SOURCE RECORDS ▸
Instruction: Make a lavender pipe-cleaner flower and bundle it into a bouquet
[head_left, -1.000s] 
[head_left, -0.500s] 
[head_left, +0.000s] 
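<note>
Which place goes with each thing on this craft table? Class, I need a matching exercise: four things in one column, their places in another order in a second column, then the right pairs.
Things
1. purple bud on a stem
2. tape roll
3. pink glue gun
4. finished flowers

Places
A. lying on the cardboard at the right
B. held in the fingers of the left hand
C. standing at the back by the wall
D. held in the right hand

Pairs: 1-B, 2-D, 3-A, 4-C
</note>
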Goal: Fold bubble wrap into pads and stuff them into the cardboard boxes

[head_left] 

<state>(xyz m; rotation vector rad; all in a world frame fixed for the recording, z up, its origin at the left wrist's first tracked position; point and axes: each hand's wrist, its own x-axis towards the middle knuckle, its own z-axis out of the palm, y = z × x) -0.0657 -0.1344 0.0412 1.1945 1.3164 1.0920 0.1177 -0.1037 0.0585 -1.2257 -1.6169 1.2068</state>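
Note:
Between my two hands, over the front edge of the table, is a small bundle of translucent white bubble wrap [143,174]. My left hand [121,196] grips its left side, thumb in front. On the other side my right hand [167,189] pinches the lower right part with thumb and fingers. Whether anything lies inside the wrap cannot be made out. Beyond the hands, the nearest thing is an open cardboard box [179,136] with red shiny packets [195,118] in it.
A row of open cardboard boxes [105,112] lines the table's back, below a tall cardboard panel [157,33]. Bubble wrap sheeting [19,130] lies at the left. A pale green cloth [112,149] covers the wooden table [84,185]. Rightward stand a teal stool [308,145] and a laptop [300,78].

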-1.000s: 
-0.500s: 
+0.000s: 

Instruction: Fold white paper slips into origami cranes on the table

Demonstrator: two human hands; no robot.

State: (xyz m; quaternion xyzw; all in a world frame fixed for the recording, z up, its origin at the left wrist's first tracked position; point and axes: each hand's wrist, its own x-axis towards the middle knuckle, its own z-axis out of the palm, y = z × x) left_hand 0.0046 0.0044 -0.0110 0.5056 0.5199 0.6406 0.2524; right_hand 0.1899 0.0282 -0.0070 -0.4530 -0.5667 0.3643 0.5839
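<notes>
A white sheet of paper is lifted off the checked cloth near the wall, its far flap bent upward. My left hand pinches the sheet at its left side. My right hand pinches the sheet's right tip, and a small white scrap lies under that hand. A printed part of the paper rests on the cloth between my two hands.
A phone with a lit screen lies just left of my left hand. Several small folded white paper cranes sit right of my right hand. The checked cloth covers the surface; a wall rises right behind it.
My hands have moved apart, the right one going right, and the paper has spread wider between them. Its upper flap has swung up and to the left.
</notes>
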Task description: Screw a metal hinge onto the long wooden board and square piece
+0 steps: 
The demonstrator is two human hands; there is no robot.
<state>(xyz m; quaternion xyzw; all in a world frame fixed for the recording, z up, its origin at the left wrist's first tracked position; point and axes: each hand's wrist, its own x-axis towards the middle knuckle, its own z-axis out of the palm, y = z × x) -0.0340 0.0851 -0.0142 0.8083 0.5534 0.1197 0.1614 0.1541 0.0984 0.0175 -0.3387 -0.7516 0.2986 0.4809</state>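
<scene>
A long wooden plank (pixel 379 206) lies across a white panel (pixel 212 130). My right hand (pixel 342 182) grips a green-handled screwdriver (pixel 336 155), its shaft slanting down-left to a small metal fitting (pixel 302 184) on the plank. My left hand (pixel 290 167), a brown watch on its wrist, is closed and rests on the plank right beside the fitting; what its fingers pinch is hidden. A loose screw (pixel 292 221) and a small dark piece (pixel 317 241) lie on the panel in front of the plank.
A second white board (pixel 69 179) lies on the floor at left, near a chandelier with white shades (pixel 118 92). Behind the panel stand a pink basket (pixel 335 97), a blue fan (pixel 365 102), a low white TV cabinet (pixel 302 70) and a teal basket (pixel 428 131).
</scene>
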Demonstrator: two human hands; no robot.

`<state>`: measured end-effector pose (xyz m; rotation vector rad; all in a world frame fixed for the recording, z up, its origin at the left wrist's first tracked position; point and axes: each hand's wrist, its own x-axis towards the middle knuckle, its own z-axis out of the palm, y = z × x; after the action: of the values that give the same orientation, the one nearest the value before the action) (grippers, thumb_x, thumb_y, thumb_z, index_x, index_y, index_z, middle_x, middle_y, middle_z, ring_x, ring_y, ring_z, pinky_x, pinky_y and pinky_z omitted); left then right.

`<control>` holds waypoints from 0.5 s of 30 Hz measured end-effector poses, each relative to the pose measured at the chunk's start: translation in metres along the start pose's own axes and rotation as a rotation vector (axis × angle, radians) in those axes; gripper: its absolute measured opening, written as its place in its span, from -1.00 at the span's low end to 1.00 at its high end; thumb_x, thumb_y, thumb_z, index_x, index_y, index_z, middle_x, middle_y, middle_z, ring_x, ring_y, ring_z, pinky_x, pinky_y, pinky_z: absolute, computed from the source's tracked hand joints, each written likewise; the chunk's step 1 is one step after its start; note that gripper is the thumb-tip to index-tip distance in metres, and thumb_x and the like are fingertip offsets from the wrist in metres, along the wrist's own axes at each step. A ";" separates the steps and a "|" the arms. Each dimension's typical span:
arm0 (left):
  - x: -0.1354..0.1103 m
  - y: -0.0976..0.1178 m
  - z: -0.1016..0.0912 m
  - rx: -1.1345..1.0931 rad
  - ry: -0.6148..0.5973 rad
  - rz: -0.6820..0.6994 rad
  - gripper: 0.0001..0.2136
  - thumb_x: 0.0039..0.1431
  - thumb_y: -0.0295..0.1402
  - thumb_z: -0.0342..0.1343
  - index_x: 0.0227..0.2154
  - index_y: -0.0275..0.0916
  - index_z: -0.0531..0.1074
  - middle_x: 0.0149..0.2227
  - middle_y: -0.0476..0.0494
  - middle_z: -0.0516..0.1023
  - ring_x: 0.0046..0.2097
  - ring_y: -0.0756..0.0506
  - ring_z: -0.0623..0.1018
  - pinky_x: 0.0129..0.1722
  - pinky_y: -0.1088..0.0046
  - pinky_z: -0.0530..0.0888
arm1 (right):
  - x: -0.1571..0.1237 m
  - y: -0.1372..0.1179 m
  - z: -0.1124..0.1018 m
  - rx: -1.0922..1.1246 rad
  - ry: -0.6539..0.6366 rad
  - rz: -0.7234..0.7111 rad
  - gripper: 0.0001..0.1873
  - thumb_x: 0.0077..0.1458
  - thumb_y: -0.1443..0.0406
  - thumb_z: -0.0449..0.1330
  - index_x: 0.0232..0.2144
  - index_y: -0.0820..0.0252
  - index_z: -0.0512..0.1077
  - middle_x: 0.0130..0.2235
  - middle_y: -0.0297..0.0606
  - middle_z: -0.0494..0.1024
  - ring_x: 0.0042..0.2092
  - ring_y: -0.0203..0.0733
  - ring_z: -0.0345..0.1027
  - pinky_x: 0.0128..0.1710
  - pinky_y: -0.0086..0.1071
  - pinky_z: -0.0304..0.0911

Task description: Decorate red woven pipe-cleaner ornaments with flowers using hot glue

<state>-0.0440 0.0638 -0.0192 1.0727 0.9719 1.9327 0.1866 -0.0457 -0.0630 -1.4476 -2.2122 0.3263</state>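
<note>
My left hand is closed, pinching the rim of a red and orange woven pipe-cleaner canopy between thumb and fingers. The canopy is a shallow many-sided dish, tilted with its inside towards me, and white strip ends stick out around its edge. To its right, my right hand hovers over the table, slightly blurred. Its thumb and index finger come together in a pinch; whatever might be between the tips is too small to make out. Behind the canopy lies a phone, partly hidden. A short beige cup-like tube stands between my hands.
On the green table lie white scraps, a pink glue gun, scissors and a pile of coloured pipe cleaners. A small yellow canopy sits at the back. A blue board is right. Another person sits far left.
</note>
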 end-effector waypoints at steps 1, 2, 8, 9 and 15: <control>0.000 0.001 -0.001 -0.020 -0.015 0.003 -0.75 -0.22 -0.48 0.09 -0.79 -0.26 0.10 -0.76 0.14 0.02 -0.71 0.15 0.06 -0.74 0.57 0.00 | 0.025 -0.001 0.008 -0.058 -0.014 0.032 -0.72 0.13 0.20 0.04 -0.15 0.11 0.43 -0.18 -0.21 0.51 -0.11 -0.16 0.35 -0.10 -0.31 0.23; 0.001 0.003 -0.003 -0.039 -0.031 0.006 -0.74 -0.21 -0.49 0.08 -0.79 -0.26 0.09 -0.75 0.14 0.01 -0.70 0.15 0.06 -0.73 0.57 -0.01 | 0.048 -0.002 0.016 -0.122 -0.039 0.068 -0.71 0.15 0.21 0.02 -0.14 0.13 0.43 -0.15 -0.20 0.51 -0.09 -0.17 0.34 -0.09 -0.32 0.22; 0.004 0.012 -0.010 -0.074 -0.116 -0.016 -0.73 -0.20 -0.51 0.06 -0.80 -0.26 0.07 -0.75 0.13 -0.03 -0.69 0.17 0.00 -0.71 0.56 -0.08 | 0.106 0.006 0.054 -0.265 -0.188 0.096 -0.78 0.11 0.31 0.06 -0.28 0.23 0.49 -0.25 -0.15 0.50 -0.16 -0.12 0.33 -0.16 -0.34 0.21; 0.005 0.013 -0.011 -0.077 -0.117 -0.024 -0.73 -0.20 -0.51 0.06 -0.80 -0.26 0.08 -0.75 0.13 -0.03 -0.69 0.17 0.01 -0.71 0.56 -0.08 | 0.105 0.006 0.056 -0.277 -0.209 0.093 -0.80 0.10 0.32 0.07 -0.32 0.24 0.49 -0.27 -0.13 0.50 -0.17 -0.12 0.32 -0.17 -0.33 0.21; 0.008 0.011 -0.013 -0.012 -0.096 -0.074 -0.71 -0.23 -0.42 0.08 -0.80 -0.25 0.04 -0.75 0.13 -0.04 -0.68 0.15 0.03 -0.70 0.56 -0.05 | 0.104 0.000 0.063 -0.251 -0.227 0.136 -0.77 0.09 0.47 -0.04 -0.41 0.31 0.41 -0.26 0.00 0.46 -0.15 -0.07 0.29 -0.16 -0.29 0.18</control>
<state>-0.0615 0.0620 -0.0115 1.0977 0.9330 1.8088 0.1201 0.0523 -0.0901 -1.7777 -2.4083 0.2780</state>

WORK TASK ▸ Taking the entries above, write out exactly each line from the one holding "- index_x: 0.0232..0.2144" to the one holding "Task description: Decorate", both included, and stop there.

RESULT OF THIS EXERCISE ▸
  - index_x: 0.0232..0.2144
  - index_y: -0.0820..0.0252
  - index_z: -0.0512..0.1077
  - middle_x: 0.0130..0.2235
  - middle_y: -0.0297..0.0606
  - middle_z: -0.0494..0.1024
  - ring_x: 0.0042..0.2092
  - ring_y: -0.0203..0.0733
  - ring_z: -0.0345..0.1027
  - pinky_x: 0.0128..0.1710
  - pinky_y: -0.0086..0.1071
  - pinky_z: -0.0304..0.0911

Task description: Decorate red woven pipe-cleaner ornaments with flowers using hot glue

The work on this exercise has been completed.